States involved in the lawsuit include California, Delaware, Florida, Hawaii, Illinois, Indiana, Louisiana, Massachusetts, Michigan, Nevada, New Hampshire, New York, Tennessee, and Virginia, along with the District of Columbia.

The lawsuit alleges that Amgen encouraged medical providers to bill third parties, including Medicaid, for Aranesp, which was available to them as a free sample and that the company offered kickbacks to boost prescriptions, including consultancy deals with the International Nephrology Network and ASD Healthcare and all-expense-paid weekend retreats.

Aranesp was approved by the FDA in 2001 and was Amgen’s third biggest drug in 2008, but sales of the drug have fallen 25% for more than a year because of increased safety concerns and stricter safety warnings. In 2006, high doses of the medication were linked to higher rates of heart attack and death in kidney patients.
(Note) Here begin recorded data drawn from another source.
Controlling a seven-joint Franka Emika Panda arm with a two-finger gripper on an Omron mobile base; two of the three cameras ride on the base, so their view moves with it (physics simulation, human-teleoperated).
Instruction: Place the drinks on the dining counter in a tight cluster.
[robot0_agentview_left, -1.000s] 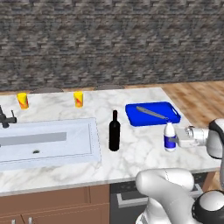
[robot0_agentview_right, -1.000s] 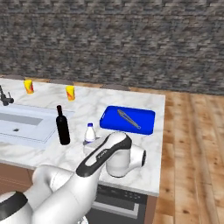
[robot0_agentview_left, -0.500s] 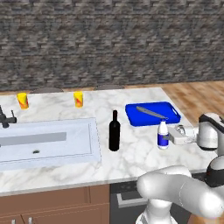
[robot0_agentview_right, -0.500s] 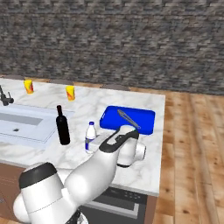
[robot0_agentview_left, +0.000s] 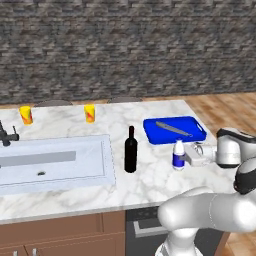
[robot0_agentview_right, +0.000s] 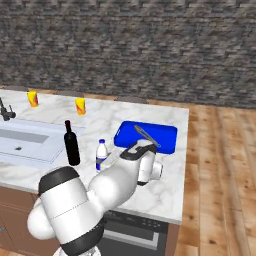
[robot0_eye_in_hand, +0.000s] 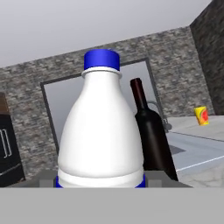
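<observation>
1. My pincer (robot0_agentview_left: 186, 156) lies level over the dining counter (robot0_agentview_left: 150, 185), its fingers closed on the lower body of the small white bottle (robot0_agentview_left: 178, 155); in the hand view the white bottle (robot0_eye_in_hand: 101, 131) stands upright right in front of my palm.
2. I judge this bottle light and rigid, with smooth plastic sides that could slip, so a low grip near the label band keeps it from tipping.
3. The wine bottle (robot0_agentview_left: 131, 150) stands near, between the white bottle and the sink (robot0_agentview_left: 55, 162); tall, glass, likely heavy and top-heavy, best held at its wide body.
4. Just behind lies the blue tray (robot0_agentview_left: 175, 129).
5. The tiny reddish-brown bottle I cannot find.
</observation>
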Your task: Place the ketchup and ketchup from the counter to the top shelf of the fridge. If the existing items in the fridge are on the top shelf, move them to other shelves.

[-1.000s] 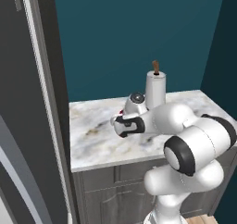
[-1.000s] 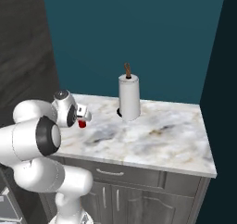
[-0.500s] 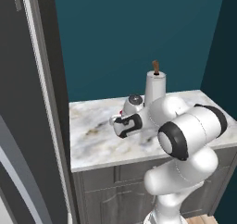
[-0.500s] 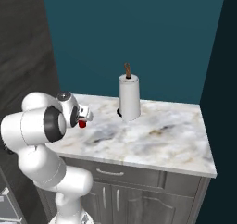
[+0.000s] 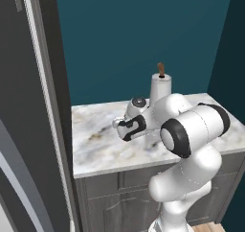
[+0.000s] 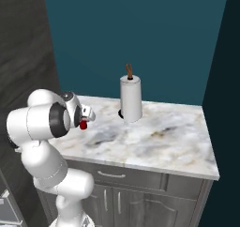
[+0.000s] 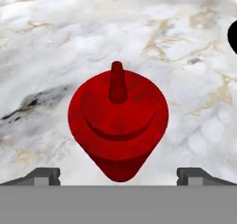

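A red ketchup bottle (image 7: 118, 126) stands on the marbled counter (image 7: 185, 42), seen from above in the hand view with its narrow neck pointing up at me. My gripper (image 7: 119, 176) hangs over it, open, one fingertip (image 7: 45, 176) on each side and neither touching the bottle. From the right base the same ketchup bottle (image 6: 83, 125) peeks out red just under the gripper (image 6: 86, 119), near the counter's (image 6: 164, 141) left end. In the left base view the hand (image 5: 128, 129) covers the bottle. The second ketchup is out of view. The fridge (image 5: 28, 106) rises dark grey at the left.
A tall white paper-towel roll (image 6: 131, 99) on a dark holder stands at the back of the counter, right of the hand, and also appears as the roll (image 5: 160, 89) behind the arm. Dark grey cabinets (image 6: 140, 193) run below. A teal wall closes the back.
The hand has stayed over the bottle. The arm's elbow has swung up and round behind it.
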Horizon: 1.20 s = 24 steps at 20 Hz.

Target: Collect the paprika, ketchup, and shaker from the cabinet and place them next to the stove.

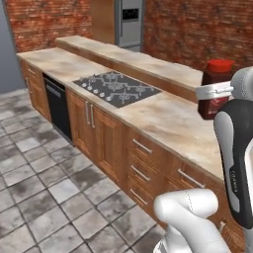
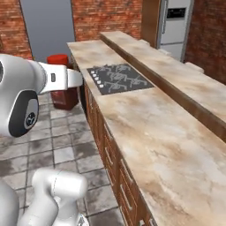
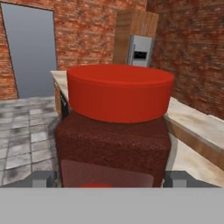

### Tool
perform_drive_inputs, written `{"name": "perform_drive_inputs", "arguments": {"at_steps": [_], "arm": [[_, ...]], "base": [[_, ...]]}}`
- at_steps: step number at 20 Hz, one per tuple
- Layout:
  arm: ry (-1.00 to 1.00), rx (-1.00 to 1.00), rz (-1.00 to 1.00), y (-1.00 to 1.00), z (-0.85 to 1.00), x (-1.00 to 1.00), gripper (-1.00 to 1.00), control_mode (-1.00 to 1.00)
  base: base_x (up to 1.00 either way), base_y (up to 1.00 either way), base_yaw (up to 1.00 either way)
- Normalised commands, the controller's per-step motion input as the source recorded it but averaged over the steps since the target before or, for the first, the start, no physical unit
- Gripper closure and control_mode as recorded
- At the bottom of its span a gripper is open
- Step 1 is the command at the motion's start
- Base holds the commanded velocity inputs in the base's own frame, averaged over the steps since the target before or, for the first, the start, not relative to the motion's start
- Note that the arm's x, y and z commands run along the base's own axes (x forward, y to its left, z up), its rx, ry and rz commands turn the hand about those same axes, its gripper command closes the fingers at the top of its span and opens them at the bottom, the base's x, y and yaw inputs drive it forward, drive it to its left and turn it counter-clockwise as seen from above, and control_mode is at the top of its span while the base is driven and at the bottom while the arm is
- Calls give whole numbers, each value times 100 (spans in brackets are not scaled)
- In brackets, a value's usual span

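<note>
The long counter [image 1: 168, 118] carries the stove [image 1: 117, 88]. Held in the air, level with the counter, upright, is the paprika jar [image 3: 114, 127], its contents dark red-brown. The claw [image 3: 109, 180] grips the jar's base, a finger [image 3: 41, 179] on either side.

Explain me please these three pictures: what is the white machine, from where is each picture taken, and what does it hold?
The white machine is a robot arm on a driving base in a simulated kitchen. Two cameras ride behind the arm, left and right. The third sits on the hand. The gripper holds the paprika, a dark jar with a red cap, raised in the air; it also shows in the left base view. On the counter lies the stove, a flat dark cooktop. A fridge stands behind.
</note>
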Motion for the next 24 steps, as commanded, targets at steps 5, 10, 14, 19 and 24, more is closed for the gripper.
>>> {"name": "perform_drive_inputs", "arguments": {"at_steps": [5,10,14,19,24], "arm": [[0,0,0,0,0,0,100,100],[0,0,0,0,0,0,100,100],[0,0,0,0,0,0,100,100],[0,0,0,0,0,0,100,100],[0,0,0,0,0,0,100,100]], "base": [[17,85,-41],[38,80,-39],[40,74,-39],[33,75,-38],[34,65,-39]]}}
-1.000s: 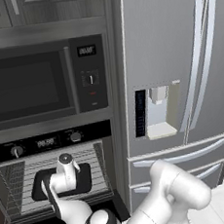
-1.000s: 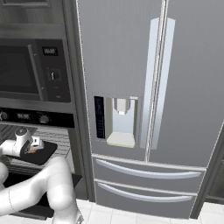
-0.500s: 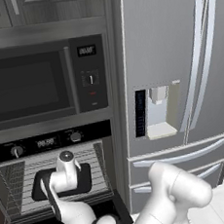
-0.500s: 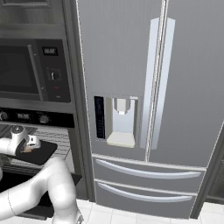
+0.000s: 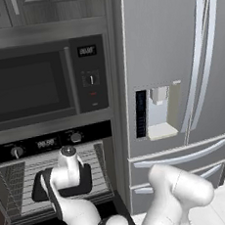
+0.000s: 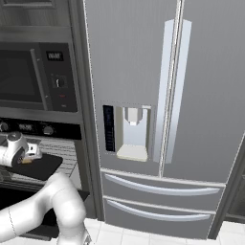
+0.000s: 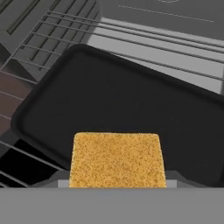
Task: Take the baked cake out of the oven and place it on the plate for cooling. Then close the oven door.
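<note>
We are at the pick-up step: our hand (image 5: 67, 174) sits inside the open oven (image 5: 53, 182), over the black tray (image 7: 127, 113) on the wire rack, where the cake (image 7: 117, 160) lies. Whether it has clamped the cake we cannot tell. Next we need a firm grip, then a lift clear of the rack.

Golden-brown square cake (image 7: 117, 159) sits at near edge of black baking tray (image 7: 122, 105). Tray rests on wire oven rack (image 7: 144, 48); grey oven wall (image 7: 175, 11) behind. Cake's lower edge cut off by frame bottom.
</note>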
The anti-kickback statute is a federal law that prohibits individuals or entities from knowing and willfully offering, paying, soliciting, or receiving remuneration to induce referrals of items or services covered by a federally funded program, such as Medicare or Medicaid. A violation of the law is a felony offense that carries criminal fines of up to $25,000 per violation, imprisonment for up to five years, and exclusion from government health care programs. The government may also levy civil fines of up to $50,000 for each violation of the statute.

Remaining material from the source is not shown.